Appendix: Structure of the RASPA Code

Main structure

RASPA is organized in such a way that it is modular and configurable to run multiple systems. In general there is the subdivision of RASPA into the different "kits":

• raspakit: contains all the main code for running simulations and doing molecular mechanics.
• foundationkit: contains many helper functions to do reading / writing.
• mathkit: contains mathematical classes with predefined arithmatic behavior.
• symmetrykit: contains helper functions for reading cif files.
• utilitykit: contains factory class constructors for benchmarking and testing suite.

In terms of running a simulation the most global description would be "an api creates and runs a simulation routine which operates on systems". The simulation starts on the user end with creating either a simulation.json input file for RASPA to read with its InputReader class, or scripting via python. For now, we will discuss just the InputReader API, which parses the json and from its contents constructs and links all necessary elements of the simulation.

It creates a simulation routine object, which can be for example MonteCarlo. The created MonteCarlo object holds a list of Systems, in most cases just one, but when running Gibbs ensemble or parallel tempering simulations this can be many systems.

System structure

The System object is the main simulation object in is a container for all objects holding molecular information, property writers, the force field, the simulation box, framework and many others. Except for owning objects, some parts of RASPA are not object based, but are functions, routines that can operate on a given (reference to) set of data provided by the system. When function calls don't need data persistence between call, using a function is better.

The reason the system is the "owner" of all these objects is because they can vary between different systems, for example when using different force fields or simulation settings. The MonteCarlo object now starts the main simulation loop and operates on the system, by calling the various methods the system provides an interface to. For example, the MonteCarlo object can call a Monte Carlo move on the system, which will then propose and possibly accept a new state, which then updates the system state by updating its information.

MC Moves and MD Integrators

The general structure of a call to an MC move or to an MD integrator is actually quite similar. The System gets a call from the simulation routine to perform either a Monte Carlo move or MD integration step.

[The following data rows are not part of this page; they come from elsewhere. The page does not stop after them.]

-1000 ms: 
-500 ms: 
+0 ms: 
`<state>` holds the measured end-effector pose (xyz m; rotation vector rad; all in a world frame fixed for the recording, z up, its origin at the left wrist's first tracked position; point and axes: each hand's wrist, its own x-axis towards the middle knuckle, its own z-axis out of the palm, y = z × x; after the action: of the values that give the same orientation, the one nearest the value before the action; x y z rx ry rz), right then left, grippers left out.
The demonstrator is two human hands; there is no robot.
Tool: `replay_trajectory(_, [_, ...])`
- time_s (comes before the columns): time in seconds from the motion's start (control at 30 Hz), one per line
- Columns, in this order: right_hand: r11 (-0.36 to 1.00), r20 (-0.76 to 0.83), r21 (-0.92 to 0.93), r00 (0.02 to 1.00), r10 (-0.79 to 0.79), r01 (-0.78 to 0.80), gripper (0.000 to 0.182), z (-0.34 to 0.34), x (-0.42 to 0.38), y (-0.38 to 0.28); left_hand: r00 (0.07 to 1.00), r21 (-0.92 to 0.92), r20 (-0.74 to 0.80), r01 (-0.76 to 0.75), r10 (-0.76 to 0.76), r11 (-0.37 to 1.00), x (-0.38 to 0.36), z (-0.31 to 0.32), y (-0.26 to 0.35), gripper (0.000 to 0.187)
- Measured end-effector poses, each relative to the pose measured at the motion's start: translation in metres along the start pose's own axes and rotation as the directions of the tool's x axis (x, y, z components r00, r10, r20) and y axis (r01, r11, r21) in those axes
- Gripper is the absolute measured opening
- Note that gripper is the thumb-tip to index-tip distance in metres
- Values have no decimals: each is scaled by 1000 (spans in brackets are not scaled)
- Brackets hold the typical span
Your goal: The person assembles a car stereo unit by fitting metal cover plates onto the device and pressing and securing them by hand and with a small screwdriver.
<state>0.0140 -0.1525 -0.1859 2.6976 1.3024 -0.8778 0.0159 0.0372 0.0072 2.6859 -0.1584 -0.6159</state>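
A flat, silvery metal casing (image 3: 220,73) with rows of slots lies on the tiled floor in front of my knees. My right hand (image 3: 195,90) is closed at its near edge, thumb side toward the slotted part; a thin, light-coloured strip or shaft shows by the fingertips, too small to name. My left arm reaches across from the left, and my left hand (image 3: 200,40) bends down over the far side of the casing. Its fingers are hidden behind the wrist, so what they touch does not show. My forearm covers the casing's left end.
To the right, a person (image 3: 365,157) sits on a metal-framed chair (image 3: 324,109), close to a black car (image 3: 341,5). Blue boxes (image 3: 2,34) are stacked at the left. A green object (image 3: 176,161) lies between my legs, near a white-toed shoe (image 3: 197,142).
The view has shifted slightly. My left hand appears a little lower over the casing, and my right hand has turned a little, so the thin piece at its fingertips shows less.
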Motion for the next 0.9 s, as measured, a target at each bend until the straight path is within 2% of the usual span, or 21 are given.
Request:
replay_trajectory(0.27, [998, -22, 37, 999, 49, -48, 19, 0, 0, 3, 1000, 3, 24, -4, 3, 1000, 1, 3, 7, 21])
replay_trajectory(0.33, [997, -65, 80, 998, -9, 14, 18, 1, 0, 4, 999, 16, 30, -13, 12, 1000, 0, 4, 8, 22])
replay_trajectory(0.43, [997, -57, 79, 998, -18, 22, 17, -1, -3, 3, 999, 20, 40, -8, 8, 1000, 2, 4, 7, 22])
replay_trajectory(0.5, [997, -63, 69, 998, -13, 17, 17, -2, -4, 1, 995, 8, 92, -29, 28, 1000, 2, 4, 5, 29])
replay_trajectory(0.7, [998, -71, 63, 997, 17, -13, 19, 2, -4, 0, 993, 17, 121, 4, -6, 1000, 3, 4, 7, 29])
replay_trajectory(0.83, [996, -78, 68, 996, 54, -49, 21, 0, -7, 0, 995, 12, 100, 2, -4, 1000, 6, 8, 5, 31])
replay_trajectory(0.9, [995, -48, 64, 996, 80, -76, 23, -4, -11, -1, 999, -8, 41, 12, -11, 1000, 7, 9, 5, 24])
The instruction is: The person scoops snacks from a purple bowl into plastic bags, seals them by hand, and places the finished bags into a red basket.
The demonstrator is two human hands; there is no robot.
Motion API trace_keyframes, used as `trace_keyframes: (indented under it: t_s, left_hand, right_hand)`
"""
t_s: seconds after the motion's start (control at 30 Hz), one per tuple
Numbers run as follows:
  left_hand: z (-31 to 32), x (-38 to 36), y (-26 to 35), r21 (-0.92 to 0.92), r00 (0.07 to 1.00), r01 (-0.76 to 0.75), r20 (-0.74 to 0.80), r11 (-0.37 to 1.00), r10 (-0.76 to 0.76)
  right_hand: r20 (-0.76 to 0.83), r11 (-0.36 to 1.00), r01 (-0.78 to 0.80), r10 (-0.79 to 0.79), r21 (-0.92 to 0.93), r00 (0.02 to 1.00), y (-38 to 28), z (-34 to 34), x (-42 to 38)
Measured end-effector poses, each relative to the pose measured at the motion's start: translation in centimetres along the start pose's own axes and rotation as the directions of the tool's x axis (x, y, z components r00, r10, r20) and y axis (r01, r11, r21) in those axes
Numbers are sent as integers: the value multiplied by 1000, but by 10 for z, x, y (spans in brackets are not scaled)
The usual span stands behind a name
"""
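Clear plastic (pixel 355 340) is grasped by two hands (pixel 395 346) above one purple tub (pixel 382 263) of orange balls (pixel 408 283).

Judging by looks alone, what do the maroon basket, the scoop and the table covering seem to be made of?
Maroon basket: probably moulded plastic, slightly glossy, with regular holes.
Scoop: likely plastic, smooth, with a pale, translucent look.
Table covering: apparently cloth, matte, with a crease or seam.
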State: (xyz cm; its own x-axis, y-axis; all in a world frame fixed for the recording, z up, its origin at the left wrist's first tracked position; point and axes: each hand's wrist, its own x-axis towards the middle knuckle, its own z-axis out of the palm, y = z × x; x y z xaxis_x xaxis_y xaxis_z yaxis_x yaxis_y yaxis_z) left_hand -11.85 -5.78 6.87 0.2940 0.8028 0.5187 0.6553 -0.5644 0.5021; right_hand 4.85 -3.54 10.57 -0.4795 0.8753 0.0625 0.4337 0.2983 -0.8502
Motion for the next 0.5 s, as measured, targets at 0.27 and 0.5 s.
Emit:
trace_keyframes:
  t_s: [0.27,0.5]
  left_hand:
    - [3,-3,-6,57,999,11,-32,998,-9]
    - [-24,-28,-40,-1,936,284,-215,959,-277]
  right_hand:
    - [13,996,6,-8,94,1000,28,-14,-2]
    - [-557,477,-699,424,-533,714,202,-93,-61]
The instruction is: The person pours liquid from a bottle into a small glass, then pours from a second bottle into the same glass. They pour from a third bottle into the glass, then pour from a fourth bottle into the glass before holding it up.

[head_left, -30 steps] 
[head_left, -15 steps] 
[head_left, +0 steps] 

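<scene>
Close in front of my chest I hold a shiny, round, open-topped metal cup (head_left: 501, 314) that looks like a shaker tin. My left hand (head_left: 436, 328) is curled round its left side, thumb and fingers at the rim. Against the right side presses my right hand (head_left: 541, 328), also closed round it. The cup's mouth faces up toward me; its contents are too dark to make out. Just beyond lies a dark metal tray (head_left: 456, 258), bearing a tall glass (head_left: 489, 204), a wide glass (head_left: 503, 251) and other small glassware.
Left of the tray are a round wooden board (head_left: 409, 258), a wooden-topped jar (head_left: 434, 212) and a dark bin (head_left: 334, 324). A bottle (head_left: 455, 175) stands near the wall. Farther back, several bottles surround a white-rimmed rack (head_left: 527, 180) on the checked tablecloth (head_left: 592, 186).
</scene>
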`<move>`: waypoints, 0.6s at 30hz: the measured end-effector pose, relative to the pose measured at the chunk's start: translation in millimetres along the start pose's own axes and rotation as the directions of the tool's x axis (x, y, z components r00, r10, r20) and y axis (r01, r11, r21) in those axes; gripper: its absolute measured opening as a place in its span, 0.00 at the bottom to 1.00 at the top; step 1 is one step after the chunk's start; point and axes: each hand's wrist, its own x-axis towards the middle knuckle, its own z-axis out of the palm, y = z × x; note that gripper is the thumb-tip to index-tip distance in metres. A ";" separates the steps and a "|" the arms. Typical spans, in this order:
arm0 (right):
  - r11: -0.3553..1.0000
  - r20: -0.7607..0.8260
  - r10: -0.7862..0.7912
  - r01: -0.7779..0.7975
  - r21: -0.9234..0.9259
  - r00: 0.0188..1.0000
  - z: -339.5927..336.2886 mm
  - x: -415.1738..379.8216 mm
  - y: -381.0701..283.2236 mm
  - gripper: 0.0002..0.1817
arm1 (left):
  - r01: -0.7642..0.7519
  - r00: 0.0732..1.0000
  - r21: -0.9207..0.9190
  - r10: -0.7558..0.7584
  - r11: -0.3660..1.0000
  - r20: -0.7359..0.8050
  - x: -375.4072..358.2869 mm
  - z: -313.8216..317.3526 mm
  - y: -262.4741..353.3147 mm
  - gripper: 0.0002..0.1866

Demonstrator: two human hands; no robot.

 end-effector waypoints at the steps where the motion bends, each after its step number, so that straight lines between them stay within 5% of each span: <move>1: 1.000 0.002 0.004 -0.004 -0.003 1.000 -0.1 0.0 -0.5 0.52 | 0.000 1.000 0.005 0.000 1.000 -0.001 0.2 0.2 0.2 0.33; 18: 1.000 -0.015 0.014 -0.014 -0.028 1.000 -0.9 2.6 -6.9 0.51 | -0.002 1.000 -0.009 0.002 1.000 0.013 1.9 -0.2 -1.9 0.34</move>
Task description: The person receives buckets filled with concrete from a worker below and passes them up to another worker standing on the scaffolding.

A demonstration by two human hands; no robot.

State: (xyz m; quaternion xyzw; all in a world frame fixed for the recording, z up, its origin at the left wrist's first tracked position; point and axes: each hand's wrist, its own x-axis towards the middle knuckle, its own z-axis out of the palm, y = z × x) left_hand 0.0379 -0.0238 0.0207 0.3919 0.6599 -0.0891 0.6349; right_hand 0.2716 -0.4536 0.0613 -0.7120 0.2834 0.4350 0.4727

For the Monte Carlo move, it will first call performRandomMove, which will, based on the given probabilities per move, pick a random move. This move proposes a new state and calls Interactions routines, which calculate the energy difference. The Interactions routine splits up the energy into the different summed parts (internal, framework-molecule, molecule-molecule, etc.) and those routines loop over the relevant subselections of atoms and call Potentials. Potentials are functions that calculate the actual energy based on a distance and a set of parameters, such as the Lennard-Jones energy. As soon as this calculation has finished, the Monte Carlo move now calculates the transition probability between states and then will randomly either accept or reject the new state with the right probability. If the state is accepted the atomPositions and / or simulationBox are updated and the energy difference is returned and added to the energy accounting object runningEnergies.

Similarly the System can call an integrator, for example velocityVerlet, which will then use the Velocity Verlet algorithm to calculate the half-step differences in the velocities and positions. Importantly, the gradients are updated using a function updateGradients, which will similarly use Interactions, which call Potentials to now calculate the energy and gradient of the different potential energy functions. velocityVerlet updates the positions and momenta again and optionally calls the thermostat to update the momenta again.

Example: CB/CFCMC Move

One example of a Monte Carlo move - which may also be the most complex move RASPA offers, is the "Configurational Bias Continuous Fractional Component Monte Carlo" move (our naming is still better than the DFT people name their XC functionals). The CB/CFCMC move is a combination of the CBMC move and the CFCMC move. The CBMC move increases the acceptance probability - and therefore decorrelation of the simulation - by proposing multiple possible states and selecting the best from the Boltzmann weight of the state with some extra accounting to keep detailed balance. CFCMC increases the acceptance by making one particle a fractional particle ($0 < \lambda <= 1$), such that the energy barrier of insertion is lower and more gradual.

The CB/CFCMC move starts by randomly sampling a random displacement $\Delta \lambda$, which alters the particle size. If $\lambda + \Delta \lamda < 1$ a deletion move is done (left branch in figure), else if $\lambda + \Delta \lamda \ge 1$ an insertion move is done, otherwise there will be just a scaling. If there is an insertion (deletion) taking place a new fractional particle should be placed (chosen), such that there is always 1 fractional particle. For this the CBMC routines are used. In all cases the new interaction energies are calculated and are then used to determine what the probability of acceptance of this move is. If this move is accepted, a set of routines is called (labeled Update in the figure) to alter the system state.